About this task: Except for the pictures, write out all the records that follow exactly.

=== Dataset excerpts ===

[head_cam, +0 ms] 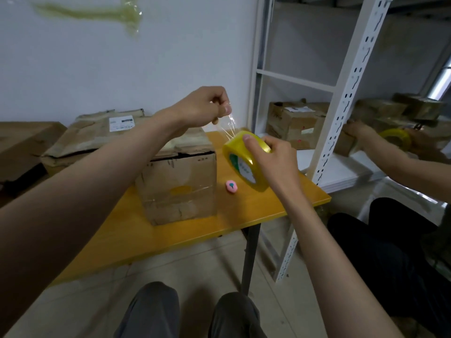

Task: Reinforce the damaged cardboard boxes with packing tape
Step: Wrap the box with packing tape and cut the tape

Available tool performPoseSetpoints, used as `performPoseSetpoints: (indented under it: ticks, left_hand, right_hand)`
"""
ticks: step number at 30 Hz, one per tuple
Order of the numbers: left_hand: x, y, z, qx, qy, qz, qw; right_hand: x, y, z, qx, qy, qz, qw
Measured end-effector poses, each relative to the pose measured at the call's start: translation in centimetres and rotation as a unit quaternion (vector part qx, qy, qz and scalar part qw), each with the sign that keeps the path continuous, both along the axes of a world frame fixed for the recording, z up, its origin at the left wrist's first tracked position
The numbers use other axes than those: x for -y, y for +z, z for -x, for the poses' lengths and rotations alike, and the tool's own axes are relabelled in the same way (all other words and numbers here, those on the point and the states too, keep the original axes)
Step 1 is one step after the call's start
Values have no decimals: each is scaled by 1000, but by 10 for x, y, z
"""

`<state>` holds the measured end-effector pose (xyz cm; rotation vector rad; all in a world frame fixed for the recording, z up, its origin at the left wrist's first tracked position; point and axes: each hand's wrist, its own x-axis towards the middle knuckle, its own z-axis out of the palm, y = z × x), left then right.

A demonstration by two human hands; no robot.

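The right hand (273, 159) grips a yellow tape roll (246, 160), steadying it, while the left hand (207, 107) pinches the clear tape end (230, 125) just above, stretching a strip. A torn cardboard box (178, 184) sits on the worktop (256, 211) below both hands, likely awaiting tape.

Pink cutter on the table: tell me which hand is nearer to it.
Right. The right hand grips the tape roll just above and right of the pink cutter. The left hand pinches the tape end higher up, farther away.
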<state>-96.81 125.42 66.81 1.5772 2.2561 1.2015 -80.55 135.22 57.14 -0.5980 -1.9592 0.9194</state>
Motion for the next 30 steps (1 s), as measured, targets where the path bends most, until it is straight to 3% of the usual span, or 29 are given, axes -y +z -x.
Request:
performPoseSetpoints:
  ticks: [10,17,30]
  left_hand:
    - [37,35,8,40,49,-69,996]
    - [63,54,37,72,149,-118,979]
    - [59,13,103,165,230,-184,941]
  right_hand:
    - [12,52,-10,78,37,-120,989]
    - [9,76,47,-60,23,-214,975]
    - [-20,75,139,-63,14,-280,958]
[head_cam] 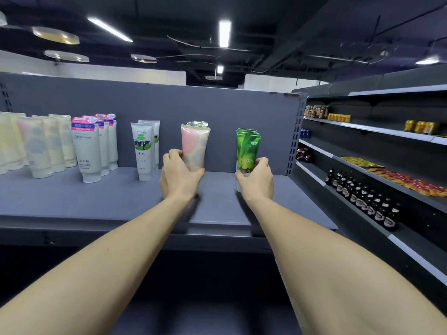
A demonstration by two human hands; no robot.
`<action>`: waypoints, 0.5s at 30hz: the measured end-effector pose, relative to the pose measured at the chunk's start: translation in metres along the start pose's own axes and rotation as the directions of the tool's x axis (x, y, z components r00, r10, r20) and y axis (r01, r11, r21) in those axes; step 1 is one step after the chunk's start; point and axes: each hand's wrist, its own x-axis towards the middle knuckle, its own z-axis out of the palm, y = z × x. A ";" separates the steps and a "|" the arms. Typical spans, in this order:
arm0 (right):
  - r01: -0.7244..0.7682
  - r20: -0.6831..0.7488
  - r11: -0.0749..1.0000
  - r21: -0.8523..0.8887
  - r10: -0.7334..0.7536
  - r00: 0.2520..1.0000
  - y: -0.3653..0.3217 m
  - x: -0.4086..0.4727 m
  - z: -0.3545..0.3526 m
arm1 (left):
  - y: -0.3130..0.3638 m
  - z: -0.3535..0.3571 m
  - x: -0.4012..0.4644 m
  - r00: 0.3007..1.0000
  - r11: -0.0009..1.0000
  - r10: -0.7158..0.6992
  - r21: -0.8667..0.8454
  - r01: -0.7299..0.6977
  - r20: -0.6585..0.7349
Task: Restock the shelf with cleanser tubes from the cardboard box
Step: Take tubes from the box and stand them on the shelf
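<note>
Fingers grip pink tube beside milk tubes

Bare shelf runs open along the front edge, below the rows of tubes. Between the white cow-print tubes and the pink tube a narrow gap remains. A wider lane lies between the pink tube and the green tubes. Right of the green tubes, the perforated upright closes the bay.
</note>
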 end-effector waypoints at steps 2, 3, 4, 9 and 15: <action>0.002 0.001 1.000 -0.012 -0.002 1.000 0.002 0.003 0.002 | 0.000 0.002 0.001 1.000 1.000 0.002 0.006 -0.002 0.005; 0.003 -0.003 1.000 -0.017 -0.003 1.000 0.002 0.004 0.002 | 0.000 0.003 0.002 1.000 1.000 0.003 0.006 -0.003 0.006; 0.004 -0.005 1.000 -0.022 -0.004 1.000 0.003 0.005 0.003 | 0.000 0.005 0.002 1.000 1.000 0.004 0.006 -0.004 0.006; 0.006 -0.011 1.000 -0.025 -0.006 1.000 0.004 0.004 0.004 | 0.000 0.009 0.000 1.000 1.000 0.004 0.000 -0.004 0.010; -0.058 0.007 0.998 0.007 0.057 0.998 -0.002 -0.004 0.000 | 0.001 -0.001 -0.006 1.000 1.000 0.005 -0.010 -0.005 0.002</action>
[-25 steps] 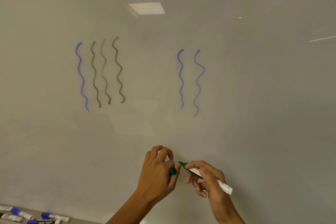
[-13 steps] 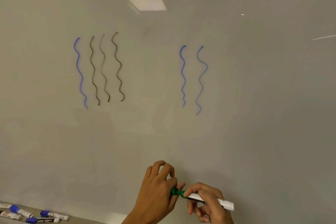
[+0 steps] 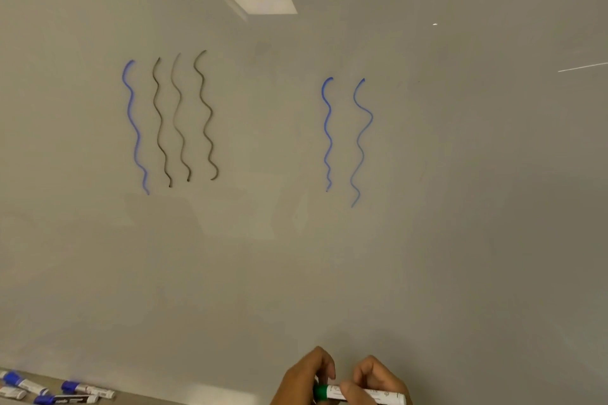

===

Output for this exercise:
[head_cam, +0 ms] 

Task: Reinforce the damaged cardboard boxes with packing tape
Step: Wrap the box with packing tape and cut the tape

Available tool performPoseSetpoints, used as `performPoseSetpoints: (indented under it: ticks, left_hand, right_hand)`
"""
ticks: step number at 30 Hz, one per tuple
Order of the numbers: left_hand: x, y, z, qx, qy, qz, qw; right_hand: x, y, z, qx, qy, qz, qw
Measured end-effector poses, each relative to the pose measured at the call's start: translation in centimetres and rotation as a unit quaternion (vector part qx, qy, qz and scalar part qw), each with the sign that keeps the path continuous, both along the axes of a world frame fixed for the recording, z up, its origin at the left wrist's first tracked position
The numbers use other axes than those: x for -y, y for +z, z for -x, for the poses' lengths and rotations alike, and the tool's own axes are relabelled in the same way (all other words and numbers here, those on the point and the states too, keep the original axes)
Step 1 is one step after the call's start
Values have no decimals: each is scaled by 1000, but by 10 for x, y, z
"""

`<state>` holds the measured end-effector pose (xyz cm; rotation vector rad; all in a world frame fixed for the recording, z up, its origin at the left wrist's first tracked position; point and axes: each hand's wrist, its own x-axis towards the middle knuckle, its own z-axis out of the palm, y = z × x), left then right.

A demonstration by two human hands; no robot.

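The right hand (273, 159) grips a yellow tape roll (246, 160), steadying it, while the left hand (207, 107) pinches the clear tape end (230, 125) just above, stretching a strip. A torn cardboard box (178, 184) sits on the worktop (256, 211) below both hands, likely awaiting tape.

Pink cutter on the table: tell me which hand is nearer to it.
Right. The right hand grips the tape roll just above and right of the pink cutter. The left hand pinches the tape end higher up, farther away.
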<state>-96.81 125.42 66.81 1.5772 2.2561 1.2015 -80.55 135.22 57.14 -0.5980 -1.9592 0.9194</state>
Motion for the next 30 steps (1 s), as measured, targets where the path bends most, until it is straight to 3% of the usual span, or 29 are given, axes -y +z -x.
Request:
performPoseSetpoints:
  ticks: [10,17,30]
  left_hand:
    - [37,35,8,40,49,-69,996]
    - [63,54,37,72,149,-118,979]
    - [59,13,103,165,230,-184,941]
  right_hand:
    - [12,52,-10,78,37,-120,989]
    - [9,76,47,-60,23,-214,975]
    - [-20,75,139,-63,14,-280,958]
[head_cam] 
A demonstration by two human hands; no robot.
`<action>`: waypoints, 0.5s at 30hz: the measured end-effector pose, relative to the pose measured at the chunk's start: translation in metres along the start pose's own axes and rotation as the directions of the tool's x axis (x, y, z components r00, r10, r20) and y axis (r01, r11, r21) in those axes; step 1 is one step after the chunk's start; point and axes: each hand's wrist, its own x-axis towards the middle knuckle, its own z-axis out of the palm, y = z × x. A ";" separates the steps and a "|" the arms. Typical spans, in this order:
arm0 (right):
  - r01: -0.7244..0.7682
  - r20: -0.6831..0.7488
  - r11: -0.0749..1.0000
  - r21: -0.8523..0.8887
  - r10: -0.7334..0.7536
  - r00: 0.2520..1.0000
  - y: -0.3653..0.3217 m
  - x: -0.4086..0.4727 m
  - z: -0.3545..0.3526 m
arm1 (left):
  - y: -0.3130..0.3638 m
  - z: -0.3535..0.3571 m
  - x: -0.4012..0.4644 m
  - r00: 0.3007..1.0000
  - r11: -0.0009..1.0000
  - r10: -0.7158..0.6992
  - r21: -0.8667..0.8454
  - r01: -0.7299..0.6977
  - r20: -0.6585..0.7349
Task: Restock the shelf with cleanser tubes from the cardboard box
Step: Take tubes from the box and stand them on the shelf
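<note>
Fingers grip pink tube beside milk tubes

Bare shelf runs open along the front edge, below the rows of tubes. Between the white cow-print tubes and the pink tube a narrow gap remains. A wider lane lies between the pink tube and the green tubes. Right of the green tubes, the perforated upright closes the bay.
</note>
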 end-effector waypoints at steps 2, 3, 4, 9 and 15: <action>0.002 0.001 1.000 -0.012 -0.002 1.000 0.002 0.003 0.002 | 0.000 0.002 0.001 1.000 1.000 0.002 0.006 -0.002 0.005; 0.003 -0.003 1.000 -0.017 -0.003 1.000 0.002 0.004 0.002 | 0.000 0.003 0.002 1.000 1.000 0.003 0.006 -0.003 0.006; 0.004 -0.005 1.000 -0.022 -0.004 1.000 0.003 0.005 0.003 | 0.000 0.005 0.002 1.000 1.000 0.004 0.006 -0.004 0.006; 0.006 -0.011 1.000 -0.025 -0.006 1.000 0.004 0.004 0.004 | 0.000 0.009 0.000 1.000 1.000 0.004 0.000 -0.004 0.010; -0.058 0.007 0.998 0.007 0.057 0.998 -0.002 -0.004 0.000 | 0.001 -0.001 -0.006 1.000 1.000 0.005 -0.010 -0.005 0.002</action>
[-25 steps] 
[-13 steps] 
[+0 steps] 

None of the exercise remains to be done.